Confronting a Necessary Evil: The Firing of Alex Robins (A)

  • Role Play
    • Price: $4.25
    • By Joshua Margolis
    • Harvard Business School
    • Date of Publication: 2005
  • Summary: This case focuses on the concept of necessary evils, but it would not be hard to adapt this role play to focus on compassion. In fact, because it focuses on necessary evils, it is easy to use this role play for a discussion of compassion that focuses on the golden mean of compassion, and also on how other virtues can help a person achieve the golden mean. The role play can be conducted without variation, but then focus on the language of compassion and virtues in the debrief.

Scaling Compassion: The Story of Google Employee #107

  • Case Study
    • $4.25
    • By Chade-Meng Tan and Karen Christensen
    • Rotman School of Management, University of Toronto
    • Date of Publication: 2016
  • Summary: This is a good tool for teaching the basics of compassion: what it means to be compassionate and how to become more compassionate. In a course on positive leadership, instructors can build on this case by adding in questions about what compassion looks like when it is exceptional, how to practice compassion in a way that incorporates the perspectives of others and inspires them because of that incorporation, and what other virtues are also relevant.

Amazon as an Employer

  • Case study
    • Price: $4.25
    • By Jyotsna Bhatnagar and Shweta Jaiswal
    • Ivey School of Business, University of Western Ontario
    • Date of Publication: 2016
  • Summary: This tool appears to be designed to spur discussion about compassion from people in executive leadership positions toward lower-level employees. One question that might also be useful to surface with students is the question about how employees within the organization treat peers, and what they could do about that if they were employees. What could leadership look like from within the company? What other virtues would they also need to exhibit in order to show such leadership? What pressures would they encounter? Could they do anything about those pressures when they exhibit leadership?

Flint Water Crisis

  • Case study
    • Price: $4.25
    • By Marie McKendall and Nancy Levenburg
    • NARCA – North American Case Research Association
    • Date of Publication: 2018
  • Summary: This case is not explicitly about compassion, but it is easy to use as a case for teaching compassion because most people, when learning about this crisis, are baffled about the sheer lack of compassion government leaders showed toward citizens of Flint. This can lead to a powerful discussion about what factors tend to override people’s compassion, and what can be done about it. This case is particularly useful for examining the perspective of what it takes to exhibit more virtue than people typically exhibit when they conform to convention. Instructors can ask the students to explicitly identify the conventions that inhibited compassion, what social-structural factors reinforced those conventions, and how to exhibit leadership in light of such conventions.

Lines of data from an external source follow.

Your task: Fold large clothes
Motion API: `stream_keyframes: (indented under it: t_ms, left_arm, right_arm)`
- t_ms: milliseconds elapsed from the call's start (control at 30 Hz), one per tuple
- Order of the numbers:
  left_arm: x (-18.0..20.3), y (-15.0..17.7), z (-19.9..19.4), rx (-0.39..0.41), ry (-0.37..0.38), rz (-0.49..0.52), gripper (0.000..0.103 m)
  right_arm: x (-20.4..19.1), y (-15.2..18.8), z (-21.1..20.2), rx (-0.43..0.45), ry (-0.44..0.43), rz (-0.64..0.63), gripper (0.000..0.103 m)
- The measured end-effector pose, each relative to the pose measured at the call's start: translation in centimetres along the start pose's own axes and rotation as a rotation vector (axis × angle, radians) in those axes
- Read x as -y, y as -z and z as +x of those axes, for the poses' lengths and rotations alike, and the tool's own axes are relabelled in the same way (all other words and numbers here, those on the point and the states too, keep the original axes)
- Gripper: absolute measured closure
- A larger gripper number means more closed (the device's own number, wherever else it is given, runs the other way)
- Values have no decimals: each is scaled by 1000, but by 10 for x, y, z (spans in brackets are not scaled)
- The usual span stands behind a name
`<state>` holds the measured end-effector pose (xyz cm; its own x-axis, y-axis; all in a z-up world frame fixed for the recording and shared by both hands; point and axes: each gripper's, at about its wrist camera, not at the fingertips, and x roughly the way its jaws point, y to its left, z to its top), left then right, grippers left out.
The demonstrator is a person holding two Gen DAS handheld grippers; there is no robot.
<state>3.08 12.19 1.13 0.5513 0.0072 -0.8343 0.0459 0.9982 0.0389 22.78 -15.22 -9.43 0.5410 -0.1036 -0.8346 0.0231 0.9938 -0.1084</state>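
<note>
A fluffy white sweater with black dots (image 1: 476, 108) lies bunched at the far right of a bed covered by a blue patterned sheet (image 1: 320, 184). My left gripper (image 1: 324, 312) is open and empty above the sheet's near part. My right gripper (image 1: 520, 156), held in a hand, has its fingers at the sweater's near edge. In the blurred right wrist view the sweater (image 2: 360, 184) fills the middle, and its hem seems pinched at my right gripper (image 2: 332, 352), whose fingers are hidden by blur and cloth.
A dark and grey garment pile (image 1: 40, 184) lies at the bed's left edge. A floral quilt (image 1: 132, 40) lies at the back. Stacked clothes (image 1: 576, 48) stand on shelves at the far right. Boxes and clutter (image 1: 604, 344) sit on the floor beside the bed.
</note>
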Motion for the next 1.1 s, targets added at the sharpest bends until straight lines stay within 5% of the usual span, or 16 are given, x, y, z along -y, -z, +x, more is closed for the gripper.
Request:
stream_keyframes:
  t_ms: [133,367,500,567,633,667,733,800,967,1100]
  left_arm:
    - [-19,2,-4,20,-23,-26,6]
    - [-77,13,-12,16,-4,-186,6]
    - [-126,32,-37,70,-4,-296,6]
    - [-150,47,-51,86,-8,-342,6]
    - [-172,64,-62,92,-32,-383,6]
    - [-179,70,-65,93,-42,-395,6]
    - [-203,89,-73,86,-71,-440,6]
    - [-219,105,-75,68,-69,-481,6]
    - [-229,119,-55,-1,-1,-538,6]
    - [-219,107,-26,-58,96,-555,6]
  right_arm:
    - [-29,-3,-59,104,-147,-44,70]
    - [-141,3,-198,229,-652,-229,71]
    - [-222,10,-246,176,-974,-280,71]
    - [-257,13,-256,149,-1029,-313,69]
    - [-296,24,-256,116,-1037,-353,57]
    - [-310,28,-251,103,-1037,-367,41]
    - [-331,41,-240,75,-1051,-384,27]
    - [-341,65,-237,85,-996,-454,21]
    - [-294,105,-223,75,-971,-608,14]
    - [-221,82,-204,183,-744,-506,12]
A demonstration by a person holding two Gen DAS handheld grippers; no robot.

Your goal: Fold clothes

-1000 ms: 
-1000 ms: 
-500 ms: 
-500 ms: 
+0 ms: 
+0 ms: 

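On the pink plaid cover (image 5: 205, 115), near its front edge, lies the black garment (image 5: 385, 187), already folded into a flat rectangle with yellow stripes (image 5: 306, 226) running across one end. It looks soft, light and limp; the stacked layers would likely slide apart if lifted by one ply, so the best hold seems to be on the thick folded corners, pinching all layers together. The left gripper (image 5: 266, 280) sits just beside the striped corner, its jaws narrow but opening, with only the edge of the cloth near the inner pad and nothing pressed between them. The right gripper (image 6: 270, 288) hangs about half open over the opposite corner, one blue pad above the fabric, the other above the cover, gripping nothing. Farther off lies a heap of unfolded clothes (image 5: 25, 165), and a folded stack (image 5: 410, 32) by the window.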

Joe Fresh: Ethical Sourcing

  • Case study
    • Price: $4.25
    • By Jaana Woiceshyn, Norm Althouse, and Nigel Goodwin
    • Ivey School of Business, University of Western Ontario
    • Date of Publication: 2016
  • Summary: The value of this tool for teaching compassion is that it focuses students on the complexities of compassion. If teaching positive leadership, then after unpacking why too much compassion can lead to negative consequences, it will be useful to walk students through thought experiments with other situations they may encounter, and to have them think through not only how to exhibit compassion well, but also how to think it through in advance to understand how to anticipate and mitigate negative consequences.